▶ **Directions for this task**
Each line of the material beneath should be duplicated exactly.

=== Dataset extract ===

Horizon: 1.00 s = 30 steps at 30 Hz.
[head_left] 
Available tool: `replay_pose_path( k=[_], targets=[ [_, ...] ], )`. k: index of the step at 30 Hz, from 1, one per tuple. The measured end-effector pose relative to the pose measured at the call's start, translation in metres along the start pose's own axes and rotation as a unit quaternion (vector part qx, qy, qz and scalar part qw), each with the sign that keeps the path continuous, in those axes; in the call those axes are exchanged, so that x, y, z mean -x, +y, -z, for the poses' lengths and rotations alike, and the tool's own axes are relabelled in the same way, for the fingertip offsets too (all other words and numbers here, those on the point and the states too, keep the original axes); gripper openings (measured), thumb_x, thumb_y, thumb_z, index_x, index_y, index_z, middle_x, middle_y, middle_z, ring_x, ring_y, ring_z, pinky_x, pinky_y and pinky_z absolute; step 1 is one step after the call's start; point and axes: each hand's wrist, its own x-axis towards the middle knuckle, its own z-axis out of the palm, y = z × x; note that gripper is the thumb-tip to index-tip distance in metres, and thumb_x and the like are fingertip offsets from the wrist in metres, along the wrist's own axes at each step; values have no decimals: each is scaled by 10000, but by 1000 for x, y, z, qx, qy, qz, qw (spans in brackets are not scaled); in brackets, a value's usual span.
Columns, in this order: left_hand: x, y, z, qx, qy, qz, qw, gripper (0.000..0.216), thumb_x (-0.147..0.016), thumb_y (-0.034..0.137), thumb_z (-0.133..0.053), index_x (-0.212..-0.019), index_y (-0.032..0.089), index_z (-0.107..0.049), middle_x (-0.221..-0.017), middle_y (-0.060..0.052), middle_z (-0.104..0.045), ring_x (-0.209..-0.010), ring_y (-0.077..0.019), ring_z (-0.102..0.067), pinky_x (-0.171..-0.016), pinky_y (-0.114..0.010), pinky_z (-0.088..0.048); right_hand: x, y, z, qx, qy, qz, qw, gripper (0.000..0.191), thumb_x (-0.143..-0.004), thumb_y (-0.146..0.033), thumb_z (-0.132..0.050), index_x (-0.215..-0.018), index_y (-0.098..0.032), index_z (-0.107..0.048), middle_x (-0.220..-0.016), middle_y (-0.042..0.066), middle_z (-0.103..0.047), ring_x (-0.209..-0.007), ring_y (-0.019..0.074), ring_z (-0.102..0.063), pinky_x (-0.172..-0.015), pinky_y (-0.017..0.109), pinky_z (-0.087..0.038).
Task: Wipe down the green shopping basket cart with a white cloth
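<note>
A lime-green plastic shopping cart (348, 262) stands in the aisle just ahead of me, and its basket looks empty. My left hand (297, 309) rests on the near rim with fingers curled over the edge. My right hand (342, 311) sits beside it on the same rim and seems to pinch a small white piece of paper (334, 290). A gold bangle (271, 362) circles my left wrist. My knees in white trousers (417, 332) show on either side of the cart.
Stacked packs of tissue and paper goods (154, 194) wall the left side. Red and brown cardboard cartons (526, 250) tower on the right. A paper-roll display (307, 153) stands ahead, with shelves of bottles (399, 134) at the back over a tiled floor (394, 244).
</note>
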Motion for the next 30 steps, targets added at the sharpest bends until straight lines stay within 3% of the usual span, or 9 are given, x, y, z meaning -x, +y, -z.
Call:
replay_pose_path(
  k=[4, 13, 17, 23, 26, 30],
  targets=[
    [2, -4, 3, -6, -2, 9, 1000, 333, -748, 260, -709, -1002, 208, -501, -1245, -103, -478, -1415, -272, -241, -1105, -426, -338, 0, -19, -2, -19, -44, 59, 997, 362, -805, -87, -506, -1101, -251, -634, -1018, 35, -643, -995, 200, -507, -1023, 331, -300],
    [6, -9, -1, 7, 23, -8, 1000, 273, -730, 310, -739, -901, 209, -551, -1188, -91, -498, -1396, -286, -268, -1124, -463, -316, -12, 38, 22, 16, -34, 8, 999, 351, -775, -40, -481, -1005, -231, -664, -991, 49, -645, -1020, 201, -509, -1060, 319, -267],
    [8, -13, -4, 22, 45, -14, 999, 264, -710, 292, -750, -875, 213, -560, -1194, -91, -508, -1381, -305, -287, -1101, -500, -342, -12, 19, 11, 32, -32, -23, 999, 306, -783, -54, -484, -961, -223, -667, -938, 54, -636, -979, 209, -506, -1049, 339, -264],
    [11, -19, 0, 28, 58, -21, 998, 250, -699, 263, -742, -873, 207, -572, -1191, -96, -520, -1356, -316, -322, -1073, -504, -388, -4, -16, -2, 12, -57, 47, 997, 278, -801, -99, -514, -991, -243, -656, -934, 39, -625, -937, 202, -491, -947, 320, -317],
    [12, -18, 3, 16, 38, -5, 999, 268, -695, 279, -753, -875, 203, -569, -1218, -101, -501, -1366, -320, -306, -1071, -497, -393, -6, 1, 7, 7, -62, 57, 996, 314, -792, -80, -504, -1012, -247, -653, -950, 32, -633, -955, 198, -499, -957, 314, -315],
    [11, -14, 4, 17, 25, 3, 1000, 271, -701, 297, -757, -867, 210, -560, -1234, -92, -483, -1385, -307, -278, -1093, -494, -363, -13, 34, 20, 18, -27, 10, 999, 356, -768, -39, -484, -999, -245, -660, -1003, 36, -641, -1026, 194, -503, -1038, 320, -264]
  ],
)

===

▶ **Written reply**
Horizon: 1.00 s = 30 steps at 30 Hz.
[head_left] 
Available tool: `replay_pose_path( k=[_], targets=[ [_, ...] ], )`. k: index of the step at 30 Hz, from 1, one per tuple. The measured end-effector pose relative to the pose measured at the call's start, translation in metres along the start pose's own axes and rotation as a unit quaternion (vector part qx, qy, qz and scalar part qw), each with the sign that keeps the path continuous, in those axes; in the call those axes are exchanged, so that x, y, z mean -x, +y, -z, for the poses' lengths and rotations alike, and the tool's own axes are relabelled in the same way, for the fingertip offsets too (all other words and numbers here, those on the point and the states too, keep the original axes); gripper openings (measured), thumb_x, thumb_y, thumb_z, index_x, index_y, index_z, middle_x, middle_y, middle_z, ring_x, ring_y, ring_z, pinky_x, pinky_y and pinky_z absolute; step 1 is one step after the call's start; point and axes: each hand's wrist, its own x-axis towards the middle knuckle, its own z-axis out of the palm, y = z × x; note that gripper is the thumb-tip to index-tip distance in metres, and thumb_x and the like are fingertip offsets from the wrist in metres, along the wrist's own axes at each step; values have no decimals: each is scaled by 10000, but by 1000 for x, y, z, qx, qy, qz, qw (spans in brackets are not scaled); in brackets, a value's usual span.
Columns, in this order: left_hand: x, y, z, qx, qy, qz, qw, gripper (0.000..0.216), thumb_x (-0.147..0.016), thumb_y (-0.034..0.137), thumb_z (-0.133..0.053), index_x (-0.212..-0.019), index_y (-0.032..0.089), index_z (-0.107..0.049), middle_x (-0.221..-0.017), middle_y (-0.060..0.052), middle_z (-0.104..0.045), ring_x (-0.209..-0.010), ring_y (-0.077..0.019), ring_z (-0.102..0.067), pinky_x (-0.171..-0.016), pinky_y (-0.114..0.010), pinky_z (-0.088..0.048); right_hand: x, y, z, qx, qy, qz, qw, gripper (0.000..0.191), thumb_x (-0.143..-0.004), thumb_y (-0.146..0.033), thumb_z (-0.132..0.050), index_x (-0.215..-0.018), index_y (-0.098..0.032), index_z (-0.107..0.048), middle_x (-0.220..-0.016), middle_y (-0.042..0.066), middle_z (-0.103..0.047), ring_x (-0.209..-0.007), ring_y (-0.019..0.074), ring_z (-0.102..0.063), pinky_x (-0.172..-0.015), pinky_y (-0.017..0.109), pinky_z (-0.087..0.038).
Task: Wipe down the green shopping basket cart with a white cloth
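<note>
A lime-green plastic shopping cart (348, 262) stands in the aisle just ahead of me, and its basket looks empty. My left hand (297, 309) rests on the near rim with fingers curled over the edge. My right hand (342, 311) sits beside it on the same rim and seems to pinch a small white piece of paper (334, 290). A gold bangle (271, 362) circles my left wrist. My knees in white trousers (417, 332) show on either side of the cart.
Stacked packs of tissue and paper goods (154, 194) wall the left side. Red and brown cardboard cartons (526, 250) tower on the right. A paper-roll display (307, 153) stands ahead, with shelves of bottles (399, 134) at the back over a tiled floor (394, 244).
</note>
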Motion for the next 30 steps, targets added at the sharpest bends until straight lines stay within 3% of the usual span, or 9 are given, x, y, z meaning -x, +y, -z.
Call:
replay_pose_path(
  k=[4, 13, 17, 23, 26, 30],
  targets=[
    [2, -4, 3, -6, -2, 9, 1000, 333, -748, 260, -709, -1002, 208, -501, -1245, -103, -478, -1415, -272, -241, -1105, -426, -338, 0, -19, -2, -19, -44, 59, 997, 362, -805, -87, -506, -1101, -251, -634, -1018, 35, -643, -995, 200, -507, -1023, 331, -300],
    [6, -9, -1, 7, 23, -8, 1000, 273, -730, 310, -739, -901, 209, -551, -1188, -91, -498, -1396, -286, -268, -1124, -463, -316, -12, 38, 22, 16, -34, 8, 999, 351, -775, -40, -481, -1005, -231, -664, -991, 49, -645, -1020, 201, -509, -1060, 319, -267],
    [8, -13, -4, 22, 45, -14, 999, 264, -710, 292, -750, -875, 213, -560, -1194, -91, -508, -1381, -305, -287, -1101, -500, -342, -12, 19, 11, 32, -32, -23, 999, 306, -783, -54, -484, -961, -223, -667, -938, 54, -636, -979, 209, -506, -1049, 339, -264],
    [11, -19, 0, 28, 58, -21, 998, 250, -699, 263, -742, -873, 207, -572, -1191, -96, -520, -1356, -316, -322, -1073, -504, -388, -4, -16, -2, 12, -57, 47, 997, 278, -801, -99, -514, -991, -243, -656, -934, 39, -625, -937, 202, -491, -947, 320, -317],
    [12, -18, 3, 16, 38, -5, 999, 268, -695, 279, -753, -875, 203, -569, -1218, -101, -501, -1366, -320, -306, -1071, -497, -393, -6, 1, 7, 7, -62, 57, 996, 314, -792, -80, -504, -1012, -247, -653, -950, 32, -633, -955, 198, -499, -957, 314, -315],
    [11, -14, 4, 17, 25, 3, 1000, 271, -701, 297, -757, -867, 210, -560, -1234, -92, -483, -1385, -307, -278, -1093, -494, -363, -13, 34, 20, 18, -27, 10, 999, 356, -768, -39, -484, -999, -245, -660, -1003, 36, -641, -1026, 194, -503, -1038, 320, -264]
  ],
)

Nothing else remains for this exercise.